* [Activity] Show every line of the material that follows in which the word "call" occurs.

* [Data section]
------------------------------------------------

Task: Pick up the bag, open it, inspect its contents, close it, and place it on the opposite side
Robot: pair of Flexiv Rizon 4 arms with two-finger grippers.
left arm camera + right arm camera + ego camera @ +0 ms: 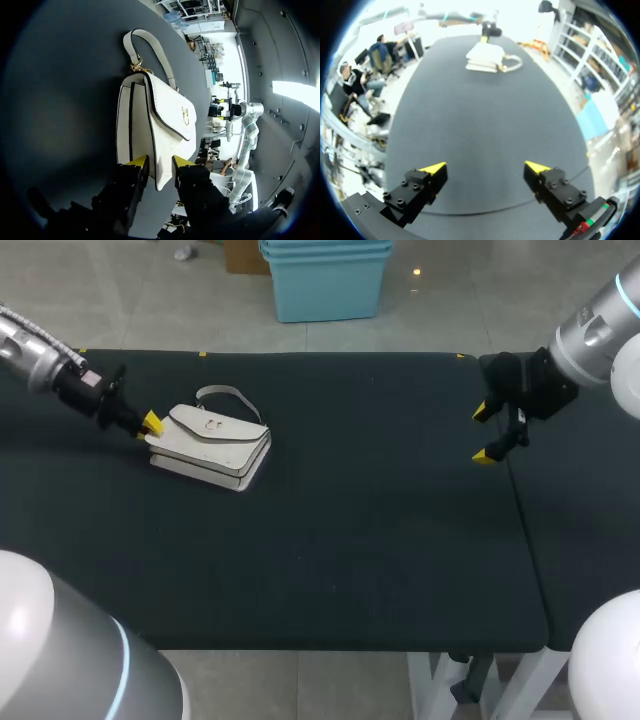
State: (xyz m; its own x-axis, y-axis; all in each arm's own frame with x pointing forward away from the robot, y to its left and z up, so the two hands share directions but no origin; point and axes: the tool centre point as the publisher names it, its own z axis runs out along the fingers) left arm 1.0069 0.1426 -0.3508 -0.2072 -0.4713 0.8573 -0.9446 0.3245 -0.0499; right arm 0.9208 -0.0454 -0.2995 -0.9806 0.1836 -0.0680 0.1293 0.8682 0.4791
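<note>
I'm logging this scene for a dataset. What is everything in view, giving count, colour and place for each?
bag: one, white, lying on the left part of the table with its flap down.
table: one, dark, underneath everything.
left tool: one, black with yellow tips, closed on the bag's left end.
right tool: one, black with yellow tips, open and holding nothing, above the table's right side, far from the bag.

Head camera overlooks the table (pixel 400 540); both wrist cameras face the bag (pixel 212 445).
</note>
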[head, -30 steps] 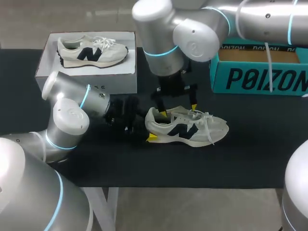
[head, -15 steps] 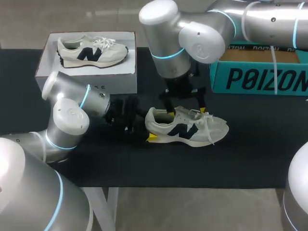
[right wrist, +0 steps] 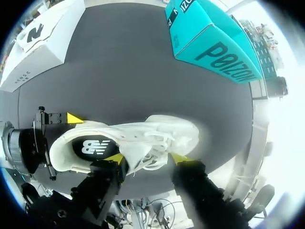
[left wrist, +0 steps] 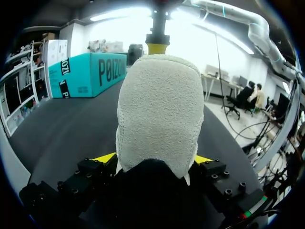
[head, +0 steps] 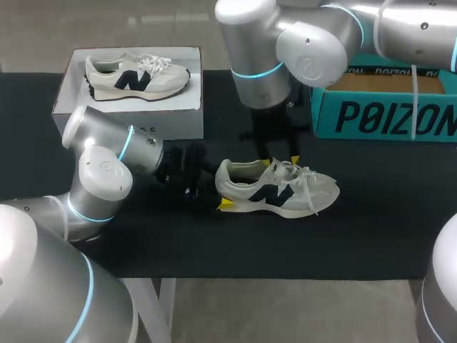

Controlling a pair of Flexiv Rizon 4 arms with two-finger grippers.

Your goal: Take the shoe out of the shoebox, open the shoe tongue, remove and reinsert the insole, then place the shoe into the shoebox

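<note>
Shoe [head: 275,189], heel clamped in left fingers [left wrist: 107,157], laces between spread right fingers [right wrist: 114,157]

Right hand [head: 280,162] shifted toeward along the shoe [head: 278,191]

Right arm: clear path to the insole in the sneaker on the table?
Probably yes: the dark insole lies exposed in the cream sneaker, the right tool hangs over its laces, the left tool only clamps the heel.
</note>
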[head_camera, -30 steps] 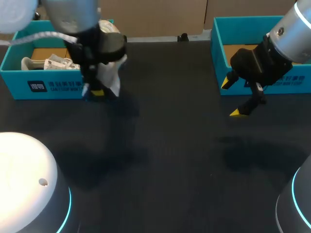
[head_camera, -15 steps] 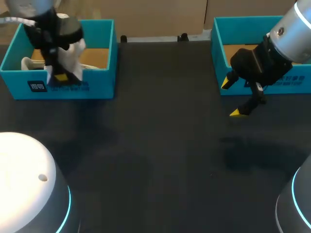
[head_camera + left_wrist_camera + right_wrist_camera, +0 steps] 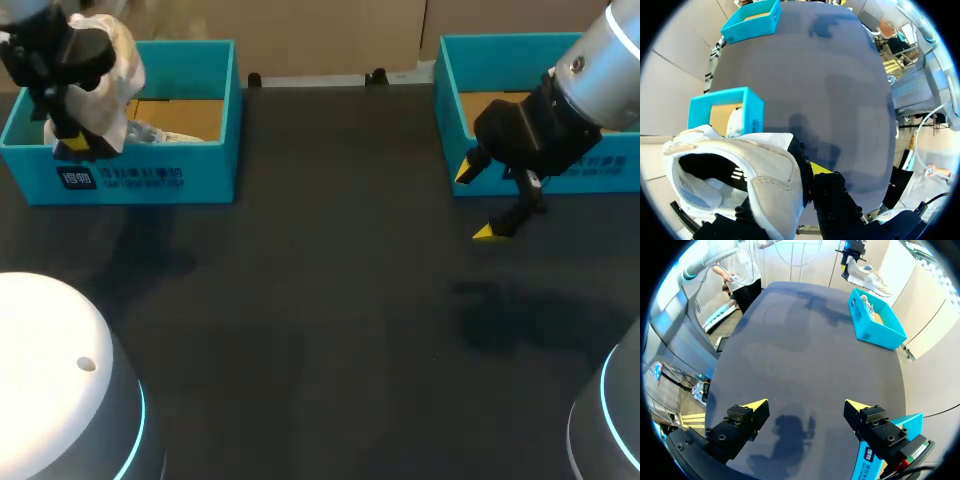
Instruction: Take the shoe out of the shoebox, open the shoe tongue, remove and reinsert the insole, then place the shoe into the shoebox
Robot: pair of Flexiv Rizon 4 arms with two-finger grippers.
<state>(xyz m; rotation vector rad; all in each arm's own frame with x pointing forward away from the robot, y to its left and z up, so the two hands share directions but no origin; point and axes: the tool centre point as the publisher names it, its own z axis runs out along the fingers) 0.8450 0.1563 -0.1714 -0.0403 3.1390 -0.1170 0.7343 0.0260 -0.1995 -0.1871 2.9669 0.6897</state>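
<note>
A white shoe (image 3: 112, 62) hangs over the left end of the left teal shoebox (image 3: 150, 178), and my left gripper (image 3: 70, 140) is shut on it. In the left wrist view the shoe (image 3: 740, 165) fills the space by the gripper (image 3: 805, 172); one yellow tip shows outside its collar wall, the other finger is hidden by the shoe. A second white shoe (image 3: 155, 131) lies inside that box. My right gripper (image 3: 475, 202) hangs open and empty just in front of the right teal shoebox (image 3: 445, 90). From the right wrist view its gripper (image 3: 806, 406) faces bare table, with the held shoe (image 3: 865, 277) far ahead.
The dark table (image 3: 330, 300) stretches between the two boxes. The left shoebox (image 3: 875, 322) stands at the table's far end in the right wrist view. Two white rounded arm bases (image 3: 50, 380) sit at the near corners.
My left arm has carried the shoe leftward and back, from in front of the left box's right end to above its left end. The right arm has not moved.
</note>
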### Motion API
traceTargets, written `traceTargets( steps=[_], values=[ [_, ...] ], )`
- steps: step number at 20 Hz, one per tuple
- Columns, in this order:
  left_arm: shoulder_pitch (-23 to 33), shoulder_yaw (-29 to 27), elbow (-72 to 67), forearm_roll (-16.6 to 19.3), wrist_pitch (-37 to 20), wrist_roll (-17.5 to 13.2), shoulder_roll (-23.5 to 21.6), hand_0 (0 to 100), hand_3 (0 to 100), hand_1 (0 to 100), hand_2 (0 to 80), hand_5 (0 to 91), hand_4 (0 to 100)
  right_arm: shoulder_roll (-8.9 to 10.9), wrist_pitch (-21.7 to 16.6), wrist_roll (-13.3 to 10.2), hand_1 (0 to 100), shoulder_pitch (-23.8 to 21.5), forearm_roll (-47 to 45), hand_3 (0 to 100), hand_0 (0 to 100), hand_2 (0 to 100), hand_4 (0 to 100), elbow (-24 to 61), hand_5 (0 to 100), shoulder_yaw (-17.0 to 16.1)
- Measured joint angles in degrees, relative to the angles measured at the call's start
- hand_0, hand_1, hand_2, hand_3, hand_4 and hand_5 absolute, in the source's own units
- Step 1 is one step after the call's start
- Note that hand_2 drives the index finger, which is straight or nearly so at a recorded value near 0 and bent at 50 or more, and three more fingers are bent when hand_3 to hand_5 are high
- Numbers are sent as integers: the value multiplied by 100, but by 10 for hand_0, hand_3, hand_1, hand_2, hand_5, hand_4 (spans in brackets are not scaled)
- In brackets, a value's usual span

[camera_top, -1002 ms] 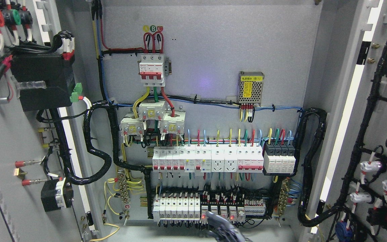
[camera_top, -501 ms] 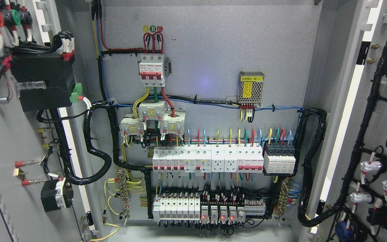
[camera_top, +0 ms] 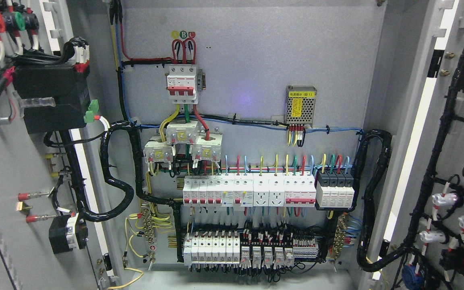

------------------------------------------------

* [Exercise answer]
- Measured joint angles in degrees, relative to the angles measured at the call's start
- Step 1 is one step after the call's start

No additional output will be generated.